Work request: State the count of lines in this material that hold the string "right" and add nothing.

Information shown:
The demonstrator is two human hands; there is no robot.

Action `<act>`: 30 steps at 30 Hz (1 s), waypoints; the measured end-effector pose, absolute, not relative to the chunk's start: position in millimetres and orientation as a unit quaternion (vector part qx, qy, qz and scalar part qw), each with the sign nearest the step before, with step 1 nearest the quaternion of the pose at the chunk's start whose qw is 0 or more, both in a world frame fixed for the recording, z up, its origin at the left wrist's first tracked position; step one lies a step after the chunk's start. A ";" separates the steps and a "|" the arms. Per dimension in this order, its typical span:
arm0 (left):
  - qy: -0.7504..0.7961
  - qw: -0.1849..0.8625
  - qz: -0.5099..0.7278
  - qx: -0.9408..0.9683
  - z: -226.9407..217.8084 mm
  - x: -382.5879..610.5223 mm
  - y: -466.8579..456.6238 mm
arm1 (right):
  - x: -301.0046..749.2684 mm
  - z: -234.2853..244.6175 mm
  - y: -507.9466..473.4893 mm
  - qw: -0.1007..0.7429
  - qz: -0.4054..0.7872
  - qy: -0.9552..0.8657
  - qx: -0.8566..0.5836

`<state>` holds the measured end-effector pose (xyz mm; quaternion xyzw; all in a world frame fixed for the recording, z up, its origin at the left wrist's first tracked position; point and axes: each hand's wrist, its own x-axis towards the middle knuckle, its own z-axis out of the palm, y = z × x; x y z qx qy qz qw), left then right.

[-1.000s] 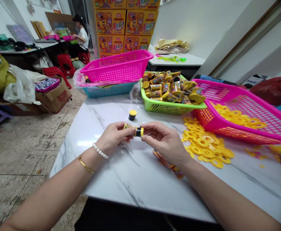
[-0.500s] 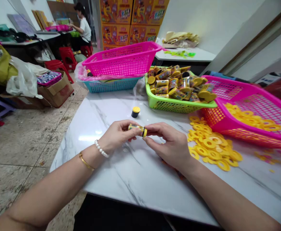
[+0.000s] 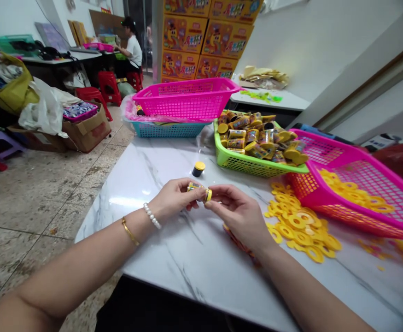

Solved problem: 2